Thursday, February 4, 2010

Our property tax process needs repair

Here’s a story that’s far too common in Georgia:

My wife and I bought a house in July. It had been on the market for a while, and foreclosure loomed. Consequently, we got it for 60 percent of what Fulton County says it’s worth.

After improving the house, we had it reappraised. It was still valued at only 80 percent of the county’s estimate.

Unfortunately, that doesn’t necessarily mean we’re in line for a 20 percent property tax cut. When we appeal for a lower valuation, we’ll have every expectation the county’s appraisal will remain much higher than the market will bear.

There are tens of thousands of similar tales in metro Atlanta alone, according to an AJC investigation. (Click here to see metro Atlanta home appraisals using ajc.com.) They are the reason Georgians disproportionately hate property taxes.

It’s not that Georgians pay a crushing amount in property taxes. The nonpartisan Tax Foundation ranks our property tax burden in the middle of the pack nationally.

It’s that, as Senate Majority Leader Chip Rogers (R-Woodstock) puts it, the property tax system “seems to be weighted against the taxpayer in every instance.”

It’s a system, Rogers says, that “has none of the hallmarks of good taxes … it’s not transparent, it’s not easy to understand, it’s not equally applied and people just generally don’t believe that it’s fair.”

Rogers is pushing again this year for property tax reform. It’s among the four or five most important issues the Legislature could address this year.

Rogers’ bill would force county governments to send assessment notices annually, accept appeals year-round and require professional appraisals for some commercial land, among dozens of changes.

Significantly, it also would bar a county assessment for real property from exceeding the price paid for it in the first year after a sale, if no improvements are made.

If it seems like legislators are going beyond improving transparency, that’s because they’ve tried before to tackle property taxes, without lasting success.

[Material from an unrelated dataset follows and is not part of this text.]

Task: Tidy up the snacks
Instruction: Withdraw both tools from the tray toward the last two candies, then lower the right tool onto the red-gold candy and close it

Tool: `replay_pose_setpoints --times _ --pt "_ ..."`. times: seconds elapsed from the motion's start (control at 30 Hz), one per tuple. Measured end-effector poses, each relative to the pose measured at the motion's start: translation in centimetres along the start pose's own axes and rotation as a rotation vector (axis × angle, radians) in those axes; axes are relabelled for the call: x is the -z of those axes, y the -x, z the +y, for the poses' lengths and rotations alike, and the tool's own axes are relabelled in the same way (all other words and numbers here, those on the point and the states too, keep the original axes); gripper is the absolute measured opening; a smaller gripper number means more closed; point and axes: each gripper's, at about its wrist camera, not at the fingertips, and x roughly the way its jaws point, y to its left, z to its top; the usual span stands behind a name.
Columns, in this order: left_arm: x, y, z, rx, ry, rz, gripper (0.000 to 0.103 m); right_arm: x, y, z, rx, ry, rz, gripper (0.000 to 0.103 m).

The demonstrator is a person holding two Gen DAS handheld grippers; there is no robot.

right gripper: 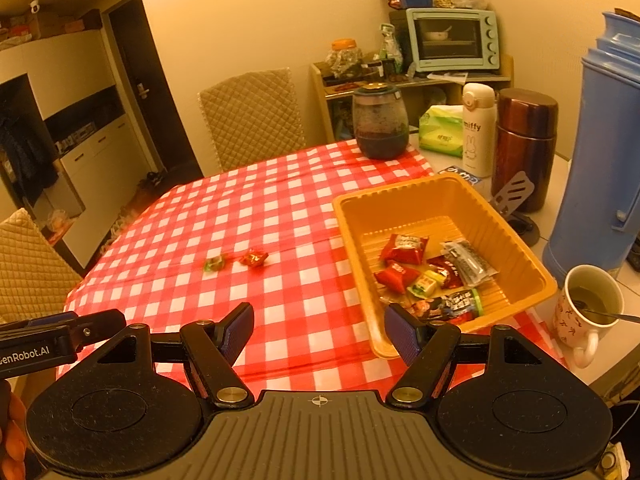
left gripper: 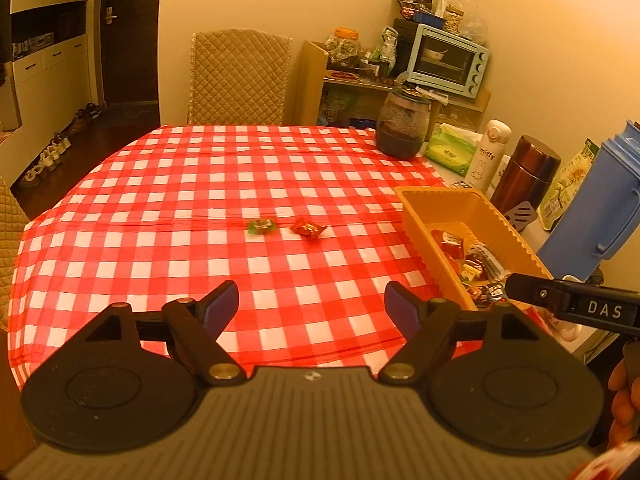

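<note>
A green wrapped candy (left gripper: 261, 226) and a red wrapped candy (left gripper: 307, 228) lie side by side on the red checked tablecloth (left gripper: 200, 184), well ahead of my left gripper (left gripper: 312, 306), which is open and empty. They also show in the right wrist view, green candy (right gripper: 215, 262) and red candy (right gripper: 254, 257). An orange tray (right gripper: 352, 216) at the right holds several wrapped snacks (right gripper: 432, 276); it also shows in the left wrist view (left gripper: 416, 216). My right gripper (right gripper: 319, 330) is open and empty, hovering by the tray's near left corner.
Along the table's right edge stand a dark glass jar (right gripper: 380, 124), a tissue pack (right gripper: 440, 130), a white Miffy bottle (right gripper: 477, 130), a brown flask (right gripper: 524, 148), a blue thermos jug (right gripper: 600, 160) and a mug of tea (right gripper: 588, 312). Quilted chairs (left gripper: 239, 76) stand behind and left.
</note>
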Motion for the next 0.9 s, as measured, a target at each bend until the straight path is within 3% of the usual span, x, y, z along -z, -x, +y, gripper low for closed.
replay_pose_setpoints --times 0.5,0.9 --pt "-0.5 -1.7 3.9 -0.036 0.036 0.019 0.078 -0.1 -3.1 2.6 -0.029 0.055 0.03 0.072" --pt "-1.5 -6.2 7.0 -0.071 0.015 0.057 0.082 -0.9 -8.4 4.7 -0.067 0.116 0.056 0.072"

Back in 1999, Gov. Roy Barnes got the Legislature to pass a bill requiring county governments to advertise higher assessments as tax increases unless they rolled back the millage rate to keep levies level. The idea was to prevent backdoor tax increases due to rising property values.

Yet, because counties don’t have to send assessment notices to homeowners annually, too few homeowners recognized that their taxes were rising before it was too late.

Former Speaker Glenn Richardson’s biggest legislative failure may have been his doomed plan in 2008 to eliminate property taxes altogether and replace the revenue by broadening the sales tax.

So far, county governments are showing few signs that they’ll try to sink the bill, only that they want to tweak it.

For instance, the Association County Commissioners of Georgia argues persuasively that allowing year-round appeals could wreak havoc on county budgeting processes because the tax digest would be perpetually unsettled.

A better option, the ACCG’s Clint Mueller said, would be to allow homeowners to file appeals year-round — rather than the overly narrow 30- or 45-day periods used today — but set a deadline for appeals to take effect in the current tax year.

That might delay the use of a new sales price by a year, but buyers would know that going into a deal. And they would gain certainty about the new valuation going forward.

In a falling market, using new sales prices will mean savings for most taxpayers. In a rising market, however, it could mean a higher levy.

But the point is not to lower taxes as much as it is to fix the process. On that basis, Rogers’ approach fits the bill.